PHNOM PENH – Rights advocate and lawyer Seng Chan Theary recollects how it was political and ideological differences that got her parents killed by the Khmer Rouge in Svay Rieng province in the 1970s.
Now, she believes her political affiliation to the Cambodia National Rescue Party is the reason she is one of close to 140 people invited to attend trial hearings scheduled to begin Thursday about allegations of incitement and conspiracy to topple the government.
“This is what I think,” Seng Theary, 50, told VOA Khmer from her home in Kandal province’s Kien Svay district. “I am not sure what I did as I am in the dark about the details of the cases where I am charged.”
The Phnom Penh Municipal Court has summoned at least 138 people to attend trial hearings starting Nov. 26, over a variety of charges. The defendants, who include senior party leaders, supporters and former CNRP officials, face at least one of the following charges: incitement, attack against the government and conspiracy to topple the government.
At least 58 officials, many of whom are exiled overseas, have been summoned to attend the first hearing on Thursday, including Seng Theary. The Cambodian-American activist, who used to lead the Center for Social Development in Phnom Penh, said she was unware of the exact reasons for the charges but assumes it is linked to her support of the “nine-finger campaign.”
The campaign was launched in September 2019 to support the return of exiled opposition leader Sam Rainsy in November last year. His attempted return was unsuccessful in part due to travel bans enforced by the Cambodian government.

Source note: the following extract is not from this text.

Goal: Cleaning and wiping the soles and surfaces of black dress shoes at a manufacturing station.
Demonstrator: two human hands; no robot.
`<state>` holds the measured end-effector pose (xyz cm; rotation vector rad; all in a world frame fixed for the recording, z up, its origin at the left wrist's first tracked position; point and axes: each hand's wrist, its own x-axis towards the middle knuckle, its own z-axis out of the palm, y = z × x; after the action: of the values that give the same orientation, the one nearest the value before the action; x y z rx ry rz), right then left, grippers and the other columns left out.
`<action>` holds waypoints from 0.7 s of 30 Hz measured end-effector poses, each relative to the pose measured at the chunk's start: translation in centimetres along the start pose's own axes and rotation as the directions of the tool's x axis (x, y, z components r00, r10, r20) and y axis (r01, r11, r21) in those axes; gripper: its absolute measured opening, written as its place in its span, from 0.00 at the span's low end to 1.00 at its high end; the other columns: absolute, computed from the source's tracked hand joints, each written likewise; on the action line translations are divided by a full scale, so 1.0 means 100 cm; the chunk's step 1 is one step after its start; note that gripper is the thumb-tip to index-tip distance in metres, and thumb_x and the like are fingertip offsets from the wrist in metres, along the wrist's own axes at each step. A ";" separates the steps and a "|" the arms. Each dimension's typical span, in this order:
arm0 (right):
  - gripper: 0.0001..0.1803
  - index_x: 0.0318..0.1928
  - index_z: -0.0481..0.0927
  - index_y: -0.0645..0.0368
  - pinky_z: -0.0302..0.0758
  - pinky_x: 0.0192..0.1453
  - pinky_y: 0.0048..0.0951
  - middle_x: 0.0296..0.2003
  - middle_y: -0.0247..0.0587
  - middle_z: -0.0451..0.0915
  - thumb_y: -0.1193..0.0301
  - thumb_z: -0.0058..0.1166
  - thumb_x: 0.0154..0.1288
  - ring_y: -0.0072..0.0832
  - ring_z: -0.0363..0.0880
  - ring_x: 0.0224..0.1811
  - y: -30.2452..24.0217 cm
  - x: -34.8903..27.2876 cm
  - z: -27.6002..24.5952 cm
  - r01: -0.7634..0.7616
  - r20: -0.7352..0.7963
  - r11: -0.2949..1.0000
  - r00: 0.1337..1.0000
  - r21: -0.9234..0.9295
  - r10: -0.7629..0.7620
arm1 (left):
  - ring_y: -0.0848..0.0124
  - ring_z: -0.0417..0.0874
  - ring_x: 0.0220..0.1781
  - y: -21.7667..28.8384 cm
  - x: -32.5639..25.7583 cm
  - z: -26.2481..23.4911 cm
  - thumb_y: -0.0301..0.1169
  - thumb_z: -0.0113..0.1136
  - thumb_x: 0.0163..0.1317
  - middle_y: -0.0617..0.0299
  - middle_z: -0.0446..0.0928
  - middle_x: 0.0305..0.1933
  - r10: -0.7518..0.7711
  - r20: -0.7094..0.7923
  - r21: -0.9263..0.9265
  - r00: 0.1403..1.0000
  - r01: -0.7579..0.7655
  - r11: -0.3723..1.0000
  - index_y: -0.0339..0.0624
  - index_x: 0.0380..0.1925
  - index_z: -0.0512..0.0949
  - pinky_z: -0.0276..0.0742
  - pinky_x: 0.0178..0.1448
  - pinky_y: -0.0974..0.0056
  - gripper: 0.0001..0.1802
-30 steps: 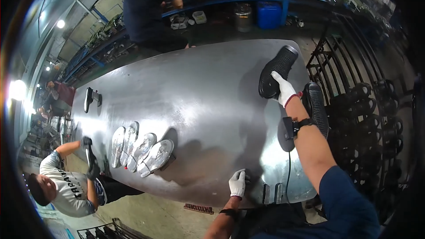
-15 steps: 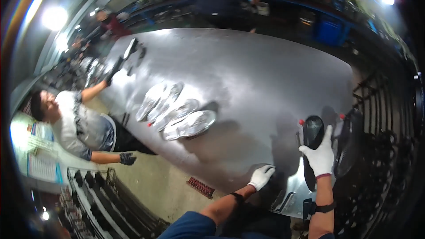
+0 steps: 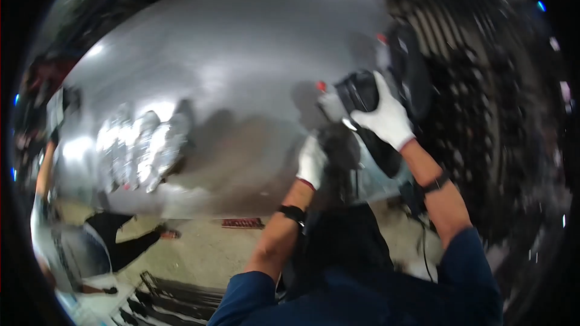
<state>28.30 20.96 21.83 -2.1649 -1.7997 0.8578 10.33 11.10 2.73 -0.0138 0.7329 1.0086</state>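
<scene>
My right hand (image 3: 386,121), in a white glove, grips a long black sole-shaped piece (image 3: 357,92). Its thumb crosses the near-left side and a finger runs along the right edge. A red ball knob (image 3: 321,86) sits on a metal part left of this piece. My left hand (image 3: 313,160), also gloved in white, is low over the table, left of the black piece and beside a dark patch. Motion blur smears its fingers, so whether it holds anything is unclear. Another black sole-shaped piece (image 3: 408,69) lies farther right, next to a second red knob (image 3: 382,38).
Several shiny silver foot-shaped pieces (image 3: 145,145) lie on the left of the grey metal table (image 3: 241,42). At the far left another person's gloved hand (image 3: 53,137) is near a flat item. Dark racks (image 3: 465,84) flank the right edge. A red grate (image 3: 243,223) is on the floor.
My view has swung down and to the right. My left hand has moved off the table's near edge toward the black piece. My right hand stays on that piece, which now looks tilted.
</scene>
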 end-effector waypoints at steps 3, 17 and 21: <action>0.49 0.76 0.65 0.65 0.79 0.65 0.36 0.57 0.47 0.84 0.64 0.75 0.57 0.37 0.84 0.58 0.060 -0.026 0.032 0.022 -0.054 0.742 0.998 0.670 0.019 | 0.60 0.76 0.70 0.013 -0.018 0.037 0.61 0.38 0.83 0.61 0.73 0.72 -0.089 -0.122 0.039 0.988 0.095 0.995 0.46 0.76 0.67 0.73 0.73 0.50 0.37; 0.27 0.66 0.78 0.60 0.86 0.61 0.43 0.55 0.48 0.86 0.60 0.61 0.72 0.40 0.87 0.51 0.159 -0.179 0.076 -0.352 0.543 -0.653 0.832 0.671 0.110 | 0.61 0.77 0.75 0.029 -0.125 0.153 0.29 0.52 0.78 0.47 0.79 0.71 0.167 0.453 0.763 0.876 -0.478 0.436 0.28 0.69 0.76 0.67 0.79 0.59 0.24; 0.28 0.66 0.77 0.61 0.85 0.62 0.43 0.56 0.49 0.85 0.59 0.61 0.72 0.40 0.87 0.53 0.176 -0.205 0.066 -0.392 0.570 -0.639 0.817 0.662 0.089 | 0.61 0.77 0.75 0.021 -0.125 0.181 0.29 0.52 0.78 0.48 0.80 0.71 0.126 0.556 0.757 0.821 -0.564 0.331 0.31 0.68 0.78 0.67 0.79 0.59 0.23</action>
<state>37.52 -4.13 13.91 -0.8819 0.4748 1.7551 14.68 8.82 24.22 1.3869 0.8295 0.8483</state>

Seng Theary supported the campaign by posting a photo of herself holding up nine fingers on social media.
“I did join the nine-finger campaign last year, which was a worldwide campaign, that I did join both in the country and during my participation in a conference in Norway,” she said.
“I never denied that as I am a supporter for Cambodia National Rescue Party in my private capacity in which there is no secret about that.”
The CNRP was dissolved by court order in 2017 for allegedly attempting to mount a color revolution against the government and 118 of its senior officials banned from politics.
Seng Theary said the trial hearing was an attempt to quell any remaining dissent in the country and to “destroy democracy.”
Phnom Penh Municipal Court spokesperson Y Rin said all 140 defendants are required to attend the trials in person starting Thursday. He dismissed accusations from Seng Theary that it was procedurally irregular for her to have only 20 days to prepare for the trial.
“This is her point of view, but it is important that they show up at the court on the day [of trial] and show the truth,” Y Rin told VOA Khmer. “Whatever they say, let them tell the judges during the trial sessions.”
Sam Sokong, one of the defense lawyers who is expected to represent most of the 140 defendants, said around 50 of them were expected to join Thursday’s hearing, and that most of the others were living overseas.
The veteran CNRP lawyer said it was challenging to represent the large number of clients, especially given that most of the summons were issued only this month.
“We cannot manage to study each case in detail for each of the defendants nor make proper consultations to ensure the defense is up to international standards and to ensure a fair and just trial,” Sam Sokong said.
Seng Theary has retained the services of American lawyer Jared Genser, who was her classmate at the University of Michigan in the United States. Genser said he had submitted an “urgent action appeal” to UN human rights experts for Cambodia and freedom of expression.
“So, just reinforcing the pre-determined outcome, she has no ability to prepare for her trial and she could be tried, sentenced, convicted, and taken to jail within minutes of arriving in court, as has happened previously to other dissidents,” Genser said in a statement.
Bou Sokkheang, a 33-year-old motorcycle taxi driver, will also head to court on Thursday. The resident of Kandal province’s Sa’ang district said he had been arrested and then released in Poipet town in northwestern Cambodia awaiting Sam Rainsy’s return in November 2019.
A grassroots CNRP supporter, Bou Sokkheang said he did not hold any formal position in the party and was unclear why his support for the opposition had resulted in court charges.
“This society is full of powerful people abusing others, extrajudicial killings and violence that which is why I joined [the CNRP] and I do not ask for anything but for change,” Bou Sokkheang said.
Seng Theary said she is expecting the worst and has prepared for the possibility of a conviction and prison sentence.
“I actually prepared myself for prison. After I received the warrant, I cut my hair short, really short, to combat lice while living in prison just in case they do not have enough shampoo for me,” she said.